_Exercise description_
Under this line are the records; write out word for word the part that begins at the line containing "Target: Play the" and ends at the line containing "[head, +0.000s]", and no more.

_Dataset excerpts_
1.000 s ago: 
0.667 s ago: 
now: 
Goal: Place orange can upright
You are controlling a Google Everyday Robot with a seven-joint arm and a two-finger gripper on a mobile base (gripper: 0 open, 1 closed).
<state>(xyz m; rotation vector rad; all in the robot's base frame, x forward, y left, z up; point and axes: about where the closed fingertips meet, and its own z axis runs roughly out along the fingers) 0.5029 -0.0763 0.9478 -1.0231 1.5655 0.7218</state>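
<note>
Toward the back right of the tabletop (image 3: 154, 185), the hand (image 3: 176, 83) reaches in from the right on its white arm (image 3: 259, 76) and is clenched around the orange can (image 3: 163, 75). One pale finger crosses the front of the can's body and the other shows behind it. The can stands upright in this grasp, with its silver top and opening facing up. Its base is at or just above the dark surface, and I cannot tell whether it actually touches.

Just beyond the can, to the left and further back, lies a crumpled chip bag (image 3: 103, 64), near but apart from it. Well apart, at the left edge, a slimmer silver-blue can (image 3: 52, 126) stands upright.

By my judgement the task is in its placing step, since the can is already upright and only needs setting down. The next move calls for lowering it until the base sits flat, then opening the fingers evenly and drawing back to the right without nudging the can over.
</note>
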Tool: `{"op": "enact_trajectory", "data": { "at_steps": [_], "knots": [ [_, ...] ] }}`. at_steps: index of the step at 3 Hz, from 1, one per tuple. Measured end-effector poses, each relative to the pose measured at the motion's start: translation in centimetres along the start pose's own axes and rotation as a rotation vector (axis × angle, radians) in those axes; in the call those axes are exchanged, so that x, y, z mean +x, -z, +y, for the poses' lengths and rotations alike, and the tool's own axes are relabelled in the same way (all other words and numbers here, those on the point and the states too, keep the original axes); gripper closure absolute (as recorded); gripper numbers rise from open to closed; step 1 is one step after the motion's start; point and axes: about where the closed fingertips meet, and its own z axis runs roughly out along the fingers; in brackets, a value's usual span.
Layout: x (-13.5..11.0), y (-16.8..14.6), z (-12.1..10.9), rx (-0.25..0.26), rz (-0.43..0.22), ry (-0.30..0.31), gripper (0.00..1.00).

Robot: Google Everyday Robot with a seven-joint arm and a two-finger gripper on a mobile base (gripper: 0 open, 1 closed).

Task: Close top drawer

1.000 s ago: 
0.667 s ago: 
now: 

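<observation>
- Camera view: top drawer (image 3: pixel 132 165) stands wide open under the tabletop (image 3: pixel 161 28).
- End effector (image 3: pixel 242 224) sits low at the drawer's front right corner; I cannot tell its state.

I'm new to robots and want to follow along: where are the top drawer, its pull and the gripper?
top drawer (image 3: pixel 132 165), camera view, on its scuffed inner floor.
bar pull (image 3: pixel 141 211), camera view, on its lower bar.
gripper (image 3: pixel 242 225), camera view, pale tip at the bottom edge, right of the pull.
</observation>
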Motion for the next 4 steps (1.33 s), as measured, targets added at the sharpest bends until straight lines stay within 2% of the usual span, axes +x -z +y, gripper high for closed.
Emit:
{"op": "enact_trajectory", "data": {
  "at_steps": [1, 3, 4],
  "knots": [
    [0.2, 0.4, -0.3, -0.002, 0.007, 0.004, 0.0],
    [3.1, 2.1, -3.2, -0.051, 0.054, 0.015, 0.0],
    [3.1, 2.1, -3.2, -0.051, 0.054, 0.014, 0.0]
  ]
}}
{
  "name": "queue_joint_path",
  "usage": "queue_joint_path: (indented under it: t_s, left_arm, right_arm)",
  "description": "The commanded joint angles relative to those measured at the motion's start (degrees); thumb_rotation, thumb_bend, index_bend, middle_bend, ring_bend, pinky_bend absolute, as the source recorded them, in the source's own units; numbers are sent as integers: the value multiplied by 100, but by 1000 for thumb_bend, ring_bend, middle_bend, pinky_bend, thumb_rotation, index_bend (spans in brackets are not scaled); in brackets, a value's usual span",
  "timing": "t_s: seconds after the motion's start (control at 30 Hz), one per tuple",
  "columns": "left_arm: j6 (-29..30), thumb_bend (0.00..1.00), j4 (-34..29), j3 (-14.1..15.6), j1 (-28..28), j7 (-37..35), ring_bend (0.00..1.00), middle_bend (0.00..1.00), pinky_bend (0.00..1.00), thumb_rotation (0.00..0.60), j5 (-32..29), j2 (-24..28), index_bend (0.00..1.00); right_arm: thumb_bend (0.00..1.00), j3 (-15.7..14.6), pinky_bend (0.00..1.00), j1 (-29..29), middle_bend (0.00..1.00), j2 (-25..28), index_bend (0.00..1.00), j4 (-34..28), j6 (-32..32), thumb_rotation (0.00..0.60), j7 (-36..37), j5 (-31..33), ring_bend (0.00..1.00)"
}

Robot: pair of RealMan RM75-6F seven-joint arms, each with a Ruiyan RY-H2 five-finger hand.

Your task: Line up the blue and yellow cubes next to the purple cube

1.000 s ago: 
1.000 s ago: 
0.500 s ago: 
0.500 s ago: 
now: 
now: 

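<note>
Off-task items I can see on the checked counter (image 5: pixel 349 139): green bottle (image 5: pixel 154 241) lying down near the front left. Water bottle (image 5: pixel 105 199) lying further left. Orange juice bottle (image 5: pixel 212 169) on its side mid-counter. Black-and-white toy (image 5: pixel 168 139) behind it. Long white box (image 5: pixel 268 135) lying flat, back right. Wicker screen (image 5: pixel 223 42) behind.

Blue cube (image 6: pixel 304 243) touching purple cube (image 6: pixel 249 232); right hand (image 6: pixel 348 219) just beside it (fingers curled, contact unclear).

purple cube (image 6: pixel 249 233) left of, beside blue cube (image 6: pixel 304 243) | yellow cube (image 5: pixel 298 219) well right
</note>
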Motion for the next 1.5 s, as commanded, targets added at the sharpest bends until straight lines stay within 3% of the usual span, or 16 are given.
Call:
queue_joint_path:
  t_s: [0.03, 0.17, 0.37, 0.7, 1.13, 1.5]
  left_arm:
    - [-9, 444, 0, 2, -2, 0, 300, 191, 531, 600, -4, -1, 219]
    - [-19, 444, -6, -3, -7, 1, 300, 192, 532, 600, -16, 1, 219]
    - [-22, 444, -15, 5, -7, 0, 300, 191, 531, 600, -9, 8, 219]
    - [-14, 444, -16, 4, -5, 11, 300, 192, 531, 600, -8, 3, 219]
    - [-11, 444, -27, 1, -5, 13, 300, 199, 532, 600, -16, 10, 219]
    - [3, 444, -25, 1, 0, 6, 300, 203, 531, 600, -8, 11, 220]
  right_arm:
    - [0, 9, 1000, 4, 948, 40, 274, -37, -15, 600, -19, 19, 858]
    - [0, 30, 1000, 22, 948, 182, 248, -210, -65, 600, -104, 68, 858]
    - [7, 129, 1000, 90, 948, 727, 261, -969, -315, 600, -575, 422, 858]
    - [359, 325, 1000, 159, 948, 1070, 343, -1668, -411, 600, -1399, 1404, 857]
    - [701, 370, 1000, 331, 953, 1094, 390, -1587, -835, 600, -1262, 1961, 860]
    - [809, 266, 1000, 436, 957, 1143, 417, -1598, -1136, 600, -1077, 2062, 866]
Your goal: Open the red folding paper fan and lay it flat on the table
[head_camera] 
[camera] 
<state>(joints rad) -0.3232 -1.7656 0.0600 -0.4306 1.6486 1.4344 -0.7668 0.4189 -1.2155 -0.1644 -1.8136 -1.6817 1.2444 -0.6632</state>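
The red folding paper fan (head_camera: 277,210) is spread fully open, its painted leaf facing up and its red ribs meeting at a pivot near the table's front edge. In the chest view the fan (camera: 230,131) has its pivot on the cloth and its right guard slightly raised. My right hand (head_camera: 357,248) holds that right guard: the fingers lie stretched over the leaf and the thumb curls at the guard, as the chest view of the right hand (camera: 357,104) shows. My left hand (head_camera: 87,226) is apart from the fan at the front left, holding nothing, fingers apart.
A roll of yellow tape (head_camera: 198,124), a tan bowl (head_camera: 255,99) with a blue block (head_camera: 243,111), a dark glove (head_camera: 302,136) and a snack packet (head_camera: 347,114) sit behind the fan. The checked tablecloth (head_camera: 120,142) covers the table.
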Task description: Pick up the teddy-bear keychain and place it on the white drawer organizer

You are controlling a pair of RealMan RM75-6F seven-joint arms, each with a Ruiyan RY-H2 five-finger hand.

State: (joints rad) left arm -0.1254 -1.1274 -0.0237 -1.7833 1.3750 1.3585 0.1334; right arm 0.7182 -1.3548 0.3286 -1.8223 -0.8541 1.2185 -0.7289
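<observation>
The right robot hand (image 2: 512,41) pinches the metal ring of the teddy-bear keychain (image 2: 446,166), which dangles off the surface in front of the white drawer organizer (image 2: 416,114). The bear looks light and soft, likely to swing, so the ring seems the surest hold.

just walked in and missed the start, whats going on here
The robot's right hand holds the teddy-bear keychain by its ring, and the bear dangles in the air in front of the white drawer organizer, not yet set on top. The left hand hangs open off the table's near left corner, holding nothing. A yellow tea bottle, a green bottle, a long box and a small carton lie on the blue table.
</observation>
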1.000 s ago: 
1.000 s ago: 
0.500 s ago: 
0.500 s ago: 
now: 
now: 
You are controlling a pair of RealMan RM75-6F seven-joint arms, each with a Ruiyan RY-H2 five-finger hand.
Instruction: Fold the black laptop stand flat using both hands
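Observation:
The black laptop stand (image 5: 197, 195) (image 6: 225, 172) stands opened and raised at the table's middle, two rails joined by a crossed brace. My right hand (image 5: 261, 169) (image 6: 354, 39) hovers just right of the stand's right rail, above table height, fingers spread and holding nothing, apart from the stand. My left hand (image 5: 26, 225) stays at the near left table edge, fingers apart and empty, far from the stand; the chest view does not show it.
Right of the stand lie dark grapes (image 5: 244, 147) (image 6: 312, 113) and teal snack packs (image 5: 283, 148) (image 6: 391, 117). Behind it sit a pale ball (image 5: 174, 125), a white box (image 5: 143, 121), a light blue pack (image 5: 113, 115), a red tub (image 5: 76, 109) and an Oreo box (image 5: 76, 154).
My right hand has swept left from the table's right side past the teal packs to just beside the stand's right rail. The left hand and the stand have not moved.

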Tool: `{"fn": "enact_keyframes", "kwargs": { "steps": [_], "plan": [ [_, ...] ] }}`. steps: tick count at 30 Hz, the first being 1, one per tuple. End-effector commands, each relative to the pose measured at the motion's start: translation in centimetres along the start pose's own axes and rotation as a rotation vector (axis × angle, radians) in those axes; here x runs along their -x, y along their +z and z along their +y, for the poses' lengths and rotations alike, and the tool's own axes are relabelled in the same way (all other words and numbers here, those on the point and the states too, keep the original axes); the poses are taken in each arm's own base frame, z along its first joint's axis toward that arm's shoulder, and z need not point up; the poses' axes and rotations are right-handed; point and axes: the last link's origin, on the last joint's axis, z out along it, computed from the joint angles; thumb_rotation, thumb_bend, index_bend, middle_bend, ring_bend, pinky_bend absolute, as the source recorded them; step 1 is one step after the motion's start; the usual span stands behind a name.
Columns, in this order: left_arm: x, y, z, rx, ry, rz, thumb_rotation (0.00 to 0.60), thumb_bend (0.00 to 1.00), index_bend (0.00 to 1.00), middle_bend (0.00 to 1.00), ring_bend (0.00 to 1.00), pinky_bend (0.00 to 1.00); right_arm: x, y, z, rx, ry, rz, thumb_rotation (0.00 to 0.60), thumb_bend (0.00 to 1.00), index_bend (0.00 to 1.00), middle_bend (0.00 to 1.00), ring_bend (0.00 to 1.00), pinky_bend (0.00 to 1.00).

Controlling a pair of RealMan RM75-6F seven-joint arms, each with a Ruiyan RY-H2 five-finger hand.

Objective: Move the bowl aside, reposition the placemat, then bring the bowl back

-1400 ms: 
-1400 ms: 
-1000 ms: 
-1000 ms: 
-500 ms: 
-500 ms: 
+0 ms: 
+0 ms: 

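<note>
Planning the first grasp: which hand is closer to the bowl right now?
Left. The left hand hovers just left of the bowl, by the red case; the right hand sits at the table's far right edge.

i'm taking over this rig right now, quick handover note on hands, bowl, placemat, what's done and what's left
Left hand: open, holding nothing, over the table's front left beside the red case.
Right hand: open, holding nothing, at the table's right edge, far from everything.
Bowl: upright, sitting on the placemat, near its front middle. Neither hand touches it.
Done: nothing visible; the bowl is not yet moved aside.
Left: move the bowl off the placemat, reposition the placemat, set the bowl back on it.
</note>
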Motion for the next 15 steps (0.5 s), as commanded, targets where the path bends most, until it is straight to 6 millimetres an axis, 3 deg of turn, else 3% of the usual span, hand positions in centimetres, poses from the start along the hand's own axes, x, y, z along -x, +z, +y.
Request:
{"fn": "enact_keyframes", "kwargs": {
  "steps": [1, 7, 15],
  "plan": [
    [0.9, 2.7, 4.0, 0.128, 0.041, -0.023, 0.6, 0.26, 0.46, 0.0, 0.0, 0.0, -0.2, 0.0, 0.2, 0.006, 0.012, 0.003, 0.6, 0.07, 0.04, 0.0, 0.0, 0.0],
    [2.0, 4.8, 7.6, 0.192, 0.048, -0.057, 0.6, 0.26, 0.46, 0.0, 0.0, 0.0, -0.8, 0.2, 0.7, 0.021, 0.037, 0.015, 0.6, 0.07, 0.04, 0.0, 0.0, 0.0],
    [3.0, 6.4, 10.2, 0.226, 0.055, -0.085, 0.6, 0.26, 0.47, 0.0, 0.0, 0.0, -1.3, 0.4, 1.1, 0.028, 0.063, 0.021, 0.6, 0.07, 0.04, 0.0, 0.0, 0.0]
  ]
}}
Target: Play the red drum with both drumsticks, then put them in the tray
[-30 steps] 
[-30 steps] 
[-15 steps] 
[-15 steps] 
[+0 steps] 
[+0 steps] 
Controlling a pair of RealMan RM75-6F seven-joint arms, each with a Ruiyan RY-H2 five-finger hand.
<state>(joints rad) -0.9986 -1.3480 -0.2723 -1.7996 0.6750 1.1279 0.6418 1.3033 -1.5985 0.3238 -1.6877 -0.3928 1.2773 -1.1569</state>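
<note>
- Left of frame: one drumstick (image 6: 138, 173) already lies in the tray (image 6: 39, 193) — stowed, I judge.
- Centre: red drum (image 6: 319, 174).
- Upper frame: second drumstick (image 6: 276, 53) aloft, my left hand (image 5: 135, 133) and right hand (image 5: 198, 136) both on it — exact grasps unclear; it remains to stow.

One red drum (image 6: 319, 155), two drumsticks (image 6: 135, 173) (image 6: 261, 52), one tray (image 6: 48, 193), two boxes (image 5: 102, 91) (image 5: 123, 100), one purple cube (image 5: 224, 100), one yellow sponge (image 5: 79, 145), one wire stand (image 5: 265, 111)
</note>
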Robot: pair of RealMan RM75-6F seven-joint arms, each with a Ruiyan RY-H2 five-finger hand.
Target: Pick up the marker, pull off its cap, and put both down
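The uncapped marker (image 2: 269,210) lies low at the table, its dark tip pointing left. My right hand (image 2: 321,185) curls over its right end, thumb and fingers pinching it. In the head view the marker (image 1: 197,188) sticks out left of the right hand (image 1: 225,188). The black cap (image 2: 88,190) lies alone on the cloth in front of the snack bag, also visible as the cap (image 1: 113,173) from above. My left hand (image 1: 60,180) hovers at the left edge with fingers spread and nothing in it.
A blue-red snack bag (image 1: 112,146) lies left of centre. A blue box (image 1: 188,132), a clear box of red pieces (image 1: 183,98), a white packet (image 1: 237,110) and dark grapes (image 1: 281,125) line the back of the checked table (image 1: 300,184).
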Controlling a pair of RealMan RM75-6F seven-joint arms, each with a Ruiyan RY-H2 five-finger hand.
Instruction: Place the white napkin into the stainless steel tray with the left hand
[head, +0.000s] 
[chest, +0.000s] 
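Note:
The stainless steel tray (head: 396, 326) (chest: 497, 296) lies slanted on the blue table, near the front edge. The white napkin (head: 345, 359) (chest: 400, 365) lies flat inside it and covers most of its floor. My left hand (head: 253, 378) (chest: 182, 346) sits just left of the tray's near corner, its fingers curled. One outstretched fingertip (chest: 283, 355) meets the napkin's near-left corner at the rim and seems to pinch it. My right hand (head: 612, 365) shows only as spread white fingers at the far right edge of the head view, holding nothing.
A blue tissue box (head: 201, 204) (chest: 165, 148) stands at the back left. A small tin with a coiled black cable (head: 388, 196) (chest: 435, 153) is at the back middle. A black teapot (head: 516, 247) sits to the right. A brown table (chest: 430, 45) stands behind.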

_Task output_
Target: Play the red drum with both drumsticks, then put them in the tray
[-30 steps] 
[-30 steps] 
[-15 steps] 
[-15 steps] 
[+0 steps] 
[+0 steps] 
Controlling a pair of RealMan RM75-6F seven-joint arms, each with a Ruiyan RY-H2 five-finger hand.
<state>(joints rad) -0.9986 -1.3480 -0.2723 -1.7996 0.6750 1.1279 0.6418 1.3033 -1.5985 0.3238 -1.6877 -0.3928 1.2773 -1.1569</state>
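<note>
- Left of frame: one drumstick (image 6: 138, 173) already lies in the tray (image 6: 39, 193) — stowed, I judge.
- Centre: red drum (image 6: 319, 174).
- Upper frame: second drumstick (image 6: 276, 53) aloft, my left hand (image 5: 135, 133) and right hand (image 5: 198, 136) both on it — exact grasps unclear; it remains to stow.

One red drum (image 6: 319, 155), two drumsticks (image 6: 135, 173) (image 6: 261, 52), one tray (image 6: 48, 193), two boxes (image 5: 102, 91) (image 5: 123, 100), one purple cube (image 5: 224, 100), one yellow sponge (image 5: 79, 145), one wire stand (image 5: 265, 111)
</note>
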Robot: pair of RealMan RM75-6F seven-joint arms, each with a Ruiyan RY-H2 five-finger hand.
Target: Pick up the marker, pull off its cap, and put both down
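The uncapped marker (image 2: 269,210) lies low at the table, its dark tip pointing left. My right hand (image 2: 321,185) curls over its right end, thumb and fingers pinching it. In the head view the marker (image 1: 197,188) sticks out left of the right hand (image 1: 225,188). The black cap (image 2: 88,190) lies alone on the cloth in front of the snack bag, also visible as the cap (image 1: 113,173) from above. My left hand (image 1: 60,180) hovers at the left edge with fingers spread and nothing in it.
A blue-red snack bag (image 1: 112,146) lies left of centre. A blue box (image 1: 188,132), a clear box of red pieces (image 1: 183,98), a white packet (image 1: 237,110) and dark grapes (image 1: 281,125) line the back of the checked table (image 1: 300,184).
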Controlling a pair of RealMan RM75-6F seven-joint arms, each with a Ruiyan RY-H2 five-finger hand.
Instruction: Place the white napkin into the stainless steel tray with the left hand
[head, +0.000s] 

There is no more to the output, and the exercise is done.